Was ist Gott? Er ist der, der da ist und auch der, ohne welchen nichts ist. So kann nichts ohne ihn, wie Er ohne sich nicht sein. Er ist für sich, er ist für alles. Wie alles in ihm, so ist er in allem. Er ist der, dem keine Zeiten zugeflossen und keine abgeflossen sind; von dem alles, durch den alles, in dem alles ist. Er ist das Höchste, das gedacht werden kann. Das heißt: Er ist die Wahrheit, die Weisheit, die Kraft, die Ewigkeit, das größte Gut, der Herr Zebaoth. Er ist der, der allein von einem Nichtwissen nichts weiß, der vielmehr ganz Licht und ganz Auge ist, ein Auge, das nie sich trügt, weil es nie sich schließt. Er bedarf kein Licht außer sich, um zu sehen. Er selber sieht und hat, worin er sieht. Er liebt als die Liebe, er weiß als die Wahrheit, er richtet als die Gerechtigkeit, er herrscht als die Majestät, er regiert als das Reich, er schützt als das Heil, er wirkt als die Macht, er offenbart als das Licht, er hilft als die Gnade. Was ist also Gott? Für alle das Endziel, für die Erwählten das Heil, für sich, was nur Er weiß.

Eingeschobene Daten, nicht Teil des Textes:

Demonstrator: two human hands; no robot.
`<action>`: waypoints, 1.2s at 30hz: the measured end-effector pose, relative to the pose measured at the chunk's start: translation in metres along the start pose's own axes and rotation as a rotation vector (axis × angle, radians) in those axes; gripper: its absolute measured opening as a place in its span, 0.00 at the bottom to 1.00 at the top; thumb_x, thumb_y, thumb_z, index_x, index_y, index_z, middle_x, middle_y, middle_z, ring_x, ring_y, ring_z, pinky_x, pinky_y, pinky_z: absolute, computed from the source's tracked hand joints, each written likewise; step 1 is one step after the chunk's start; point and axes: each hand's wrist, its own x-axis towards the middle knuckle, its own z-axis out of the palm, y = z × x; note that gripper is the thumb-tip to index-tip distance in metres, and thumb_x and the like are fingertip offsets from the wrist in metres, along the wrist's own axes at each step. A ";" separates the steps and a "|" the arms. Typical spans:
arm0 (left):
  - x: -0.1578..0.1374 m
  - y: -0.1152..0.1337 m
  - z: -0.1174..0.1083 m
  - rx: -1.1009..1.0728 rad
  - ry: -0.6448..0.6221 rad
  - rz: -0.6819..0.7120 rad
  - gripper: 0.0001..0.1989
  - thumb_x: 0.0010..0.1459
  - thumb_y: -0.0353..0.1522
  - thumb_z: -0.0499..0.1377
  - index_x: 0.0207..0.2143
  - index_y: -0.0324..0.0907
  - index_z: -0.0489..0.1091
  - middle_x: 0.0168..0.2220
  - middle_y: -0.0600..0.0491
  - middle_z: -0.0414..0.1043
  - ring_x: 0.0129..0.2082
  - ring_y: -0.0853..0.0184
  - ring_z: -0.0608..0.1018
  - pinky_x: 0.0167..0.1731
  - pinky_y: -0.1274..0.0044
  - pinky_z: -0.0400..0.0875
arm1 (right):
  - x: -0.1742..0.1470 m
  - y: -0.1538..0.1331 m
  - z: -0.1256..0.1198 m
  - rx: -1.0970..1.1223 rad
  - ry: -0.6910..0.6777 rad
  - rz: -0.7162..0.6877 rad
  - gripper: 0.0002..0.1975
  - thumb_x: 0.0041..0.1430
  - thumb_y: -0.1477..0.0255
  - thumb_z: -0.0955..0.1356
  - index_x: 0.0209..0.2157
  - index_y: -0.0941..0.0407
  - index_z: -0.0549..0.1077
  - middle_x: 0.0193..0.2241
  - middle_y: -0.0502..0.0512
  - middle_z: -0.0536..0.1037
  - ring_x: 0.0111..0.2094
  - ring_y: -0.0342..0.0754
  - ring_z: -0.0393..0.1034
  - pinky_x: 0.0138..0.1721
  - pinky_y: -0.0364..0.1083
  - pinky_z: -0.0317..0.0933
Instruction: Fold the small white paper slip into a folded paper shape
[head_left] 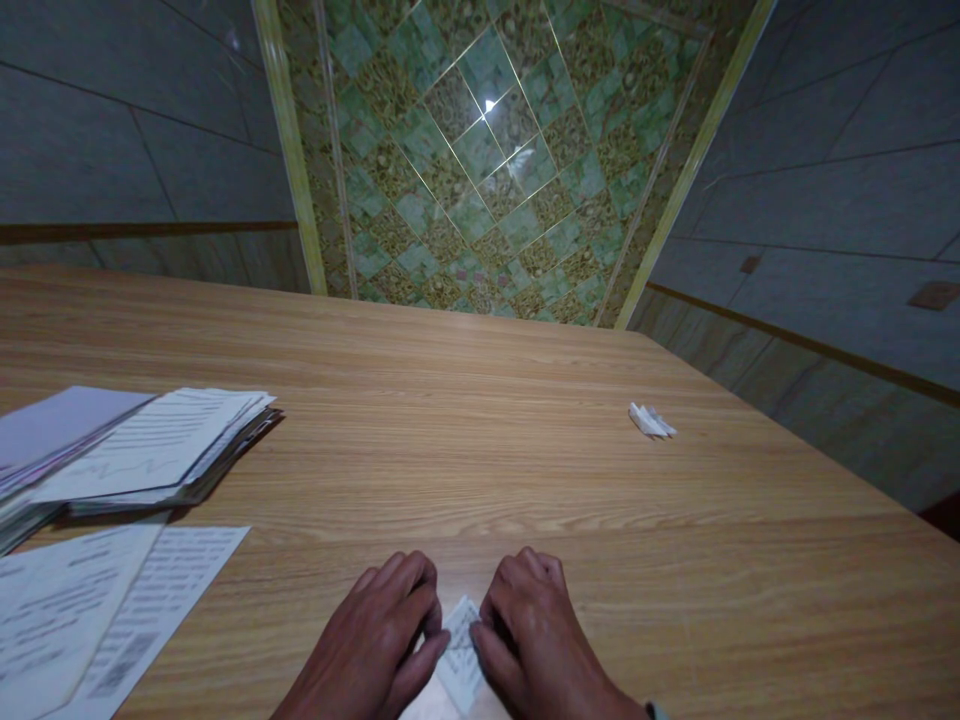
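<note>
White paper slip between two hands on a wooden table

Printed marks cover the small folded paper (460,660), which lies at the near edge of view, one pointed corner facing away from the person. The left hand (390,625) is mostly closed, its fingers curled and its thumb tip at the slip's left edge. The right hand (534,620) is curled much the same way, thumb tip touching the right side. Whether either hand truly pinches the paper cannot be told, since the knuckles hide the fingertips.

Beneath them spreads the table (450,440), light brown with wood grain. Farther off to the right, well apart from the hands, sits a small crumpled-looking white paper piece (651,421). On the left are a stack of papers (165,435) with a pale purple sheet (67,425) beside its written top page, and nearer, overlapping loose sheets (67,610).

Beyond the table stands a shiny green-and-gold tiled panel (480,170), flanked by grey walls (832,170).
</note>
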 end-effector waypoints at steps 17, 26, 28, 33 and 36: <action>0.002 0.001 0.000 0.050 0.020 -0.076 0.05 0.60 0.30 0.64 0.30 0.45 0.72 0.35 0.53 0.73 0.36 0.58 0.75 0.35 0.70 0.66 | -0.009 0.010 0.015 -0.136 0.133 -0.011 0.15 0.50 0.77 0.78 0.33 0.53 0.70 0.35 0.50 0.75 0.38 0.53 0.67 0.47 0.54 0.59; 0.001 -0.004 0.003 0.061 0.043 0.147 0.06 0.65 0.28 0.60 0.36 0.48 0.71 0.40 0.57 0.74 0.38 0.64 0.74 0.37 0.76 0.66 | -0.008 0.013 0.002 -0.210 0.066 -0.197 0.11 0.60 0.74 0.76 0.38 0.52 0.70 0.36 0.48 0.76 0.39 0.50 0.68 0.48 0.50 0.57; 0.000 -0.003 0.001 0.102 0.072 0.204 0.05 0.67 0.30 0.59 0.36 0.48 0.71 0.40 0.57 0.75 0.37 0.66 0.74 0.36 0.77 0.66 | -0.006 0.010 0.001 -0.260 0.051 -0.336 0.06 0.65 0.72 0.73 0.38 0.52 0.71 0.34 0.48 0.77 0.38 0.48 0.68 0.48 0.50 0.56; 0.001 0.004 -0.013 0.236 0.102 0.411 0.11 0.73 0.33 0.53 0.36 0.47 0.72 0.32 0.56 0.74 0.30 0.65 0.73 0.31 0.76 0.65 | -0.004 0.006 0.002 -0.309 0.126 -0.493 0.14 0.74 0.70 0.65 0.31 0.54 0.72 0.24 0.46 0.75 0.32 0.46 0.67 0.44 0.49 0.56; 0.001 0.008 -0.019 0.307 0.048 0.489 0.16 0.75 0.34 0.48 0.36 0.45 0.73 0.29 0.54 0.75 0.30 0.63 0.74 0.31 0.73 0.66 | -0.007 0.006 0.005 -0.334 0.161 -0.509 0.16 0.75 0.71 0.62 0.31 0.53 0.73 0.23 0.47 0.74 0.29 0.46 0.66 0.44 0.50 0.58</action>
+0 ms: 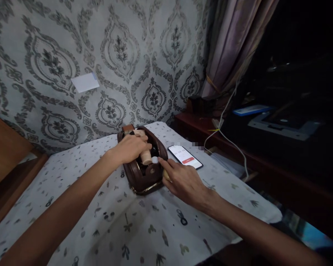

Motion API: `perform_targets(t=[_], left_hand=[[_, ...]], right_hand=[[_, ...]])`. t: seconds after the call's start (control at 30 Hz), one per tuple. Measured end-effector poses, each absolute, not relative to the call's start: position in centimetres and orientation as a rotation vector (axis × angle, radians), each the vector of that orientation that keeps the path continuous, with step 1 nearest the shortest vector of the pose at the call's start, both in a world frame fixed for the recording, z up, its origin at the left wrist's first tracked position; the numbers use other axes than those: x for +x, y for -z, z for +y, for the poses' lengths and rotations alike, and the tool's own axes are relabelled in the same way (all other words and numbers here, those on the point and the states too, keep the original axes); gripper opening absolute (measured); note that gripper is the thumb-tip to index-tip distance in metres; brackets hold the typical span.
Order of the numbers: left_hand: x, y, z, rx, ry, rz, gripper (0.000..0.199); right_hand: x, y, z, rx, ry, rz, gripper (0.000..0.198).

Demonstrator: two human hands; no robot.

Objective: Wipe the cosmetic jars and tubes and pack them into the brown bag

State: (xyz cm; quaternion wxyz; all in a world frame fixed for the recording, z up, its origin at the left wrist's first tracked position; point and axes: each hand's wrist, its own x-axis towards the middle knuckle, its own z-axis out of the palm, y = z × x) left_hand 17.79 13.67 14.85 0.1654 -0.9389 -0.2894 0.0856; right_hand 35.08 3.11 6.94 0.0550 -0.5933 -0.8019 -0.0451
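On a cloth-covered table (127, 229) sits an open brown pouch (144, 177); left hand (130, 149) curls around a beige bottle (146, 157) inside it, right hand (183, 181) steadies the rim, fingers loosely bent. Pouch could tip, spilling bottles toward the nearby phone (185, 156)

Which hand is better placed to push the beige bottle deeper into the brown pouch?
Left. The left hand already lies over the beige bottle inside the brown pouch; the right hand rests beside the pouch, fingertips at its edge.
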Motion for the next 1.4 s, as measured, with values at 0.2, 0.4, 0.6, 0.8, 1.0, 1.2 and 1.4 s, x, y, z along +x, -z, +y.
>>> perform_targets(t=[0.2,0.4,0.6,0.8,1.0,1.2,1.4], left_hand=[[17.7,-14.9,13.7,-2.671,-0.243,-0.803,0.03],[17.8,-14.6,13.6,-2.694,-0.205,-0.773,0.031],[16.1,-15.4,15.3,-2.91,0.05,-0.9,0.05],[14.0,-17.1,18.6,-2.887,0.226,-1.236,0.031],[16.1,-16.7,18.7,-2.651,-0.357,-1.368,0.034],[18.2,-16.6,18.7,-2.565,-0.507,-1.416,0.044],[18.5,-16.1,19.2,-2.524,-0.532,-1.453,0.053]], right_hand=[[34.9,-6.8,3.1,-1.647,0.023,-2.529,0.062],[35.0,-7.3,3.4,-1.755,0.068,-2.497,0.057],[35.9,-7.5,3.8,-1.627,-0.03,-2.334,0.047],[35.0,-9.8,5.7,-1.625,-0.011,-2.236,0.02],[32.3,-12.5,7.5,-1.746,-0.008,-2.409,0.039],[31.0,-13.3,8.9,-1.752,-0.076,-2.551,0.066],[31.2,-12.5,9.4,-1.825,-0.254,-2.395,0.065]])
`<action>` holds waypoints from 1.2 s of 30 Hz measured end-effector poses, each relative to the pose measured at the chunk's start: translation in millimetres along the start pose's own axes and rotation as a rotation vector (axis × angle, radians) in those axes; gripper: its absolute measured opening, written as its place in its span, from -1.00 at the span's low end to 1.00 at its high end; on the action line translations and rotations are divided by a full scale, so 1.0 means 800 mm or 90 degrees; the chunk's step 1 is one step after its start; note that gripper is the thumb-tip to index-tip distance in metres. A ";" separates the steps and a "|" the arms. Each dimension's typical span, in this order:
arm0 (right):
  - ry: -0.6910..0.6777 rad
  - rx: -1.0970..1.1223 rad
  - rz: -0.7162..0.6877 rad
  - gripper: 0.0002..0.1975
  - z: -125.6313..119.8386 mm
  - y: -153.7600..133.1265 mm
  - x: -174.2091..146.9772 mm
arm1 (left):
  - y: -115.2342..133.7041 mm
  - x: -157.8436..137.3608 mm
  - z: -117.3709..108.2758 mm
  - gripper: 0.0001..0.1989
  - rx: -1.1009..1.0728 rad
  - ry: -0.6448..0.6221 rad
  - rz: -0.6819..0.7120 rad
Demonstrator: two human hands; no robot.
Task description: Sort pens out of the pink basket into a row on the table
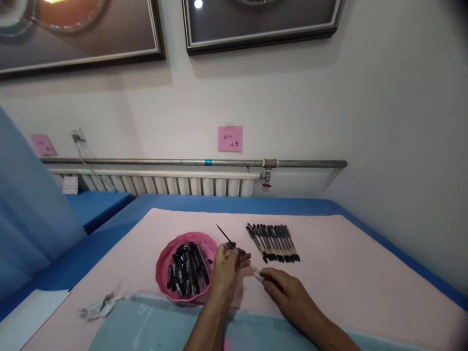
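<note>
In the head view, my left hand [225, 267] pinches a thin dark pen refill [224, 234], which points up and to the left. My right hand [287, 291] grips the lower end of a clear pen barrel [255, 269], which slants from my right fingertips toward my left fingers. The barrel and refill lie roughly in one line; how far one sits inside the other is hidden by my fingers. Just left of my left hand stands a pink bowl [161, 282] holding black pen caps [179, 273] and pen parts. Beyond my hands lies a row of capped pens [276, 242], side by side.
A pink sheet [336, 282] covers the blue table [234, 204]. Teal cloth [164, 326] lies along the near edge, with a crumpled white scrap [98, 308] and white paper [31, 312] at left. A radiator [190, 186] and pipe [164, 162] run behind the table.
</note>
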State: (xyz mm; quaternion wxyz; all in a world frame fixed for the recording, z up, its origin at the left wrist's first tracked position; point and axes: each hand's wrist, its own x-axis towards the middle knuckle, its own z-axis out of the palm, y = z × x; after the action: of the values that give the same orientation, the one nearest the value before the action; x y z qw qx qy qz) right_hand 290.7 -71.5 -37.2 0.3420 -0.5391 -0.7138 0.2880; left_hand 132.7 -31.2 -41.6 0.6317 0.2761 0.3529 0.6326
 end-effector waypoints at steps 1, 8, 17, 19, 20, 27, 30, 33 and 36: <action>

Bernhard von Clairvaux – Psalm 91,15

V. 15 „Ich bin bei ihm in der Not.“ Es ist mir besser, in der Not sein, Herr, wenn du nur bei mir bist, als ohne dich zu herrschen, ohne dich Feste zu feiern, ohne dich geehrt zu werden. Es ist besser, in der Not von deinen Armen umfangen zu sein, besser, dich im glühenden Ofen der Trübsal bei mir zu haben, als selbst im Himmel zu sein ohne dich. Wenn ich dich nur habe, so frage ich nichts nach Himmel und Erde. Im Schmelztiegel wird das Gold erprobt, und in der Anfechtung der Not bewährt sich der Gerechte.

Bernhard von Clairvaux – Alle Tage

Eine sorgfältige Hausmutter tut alle Tage den Staub von ihrem Hausgerät, damit er sich nicht zu dick und fest ansetzt. Ein sorgfältiger, kluger Schiffer schöpft alle Tage das Wasser aus, das unbemerkt und allmählich in das Schiff dringt. Will der Mensch ein reines Herz behalten, so ist es nötig, dass er alle Tage den Schmutz wieder auskehre und das Gewissen durch tägliche Prüfung sauber halte. Sonst wird es mit Schmutz dermaßen gefüllt, dass er sich endlich selbst scheut und schämt, hineinzugehen und den Greuel der Verwüstung anzuschauen.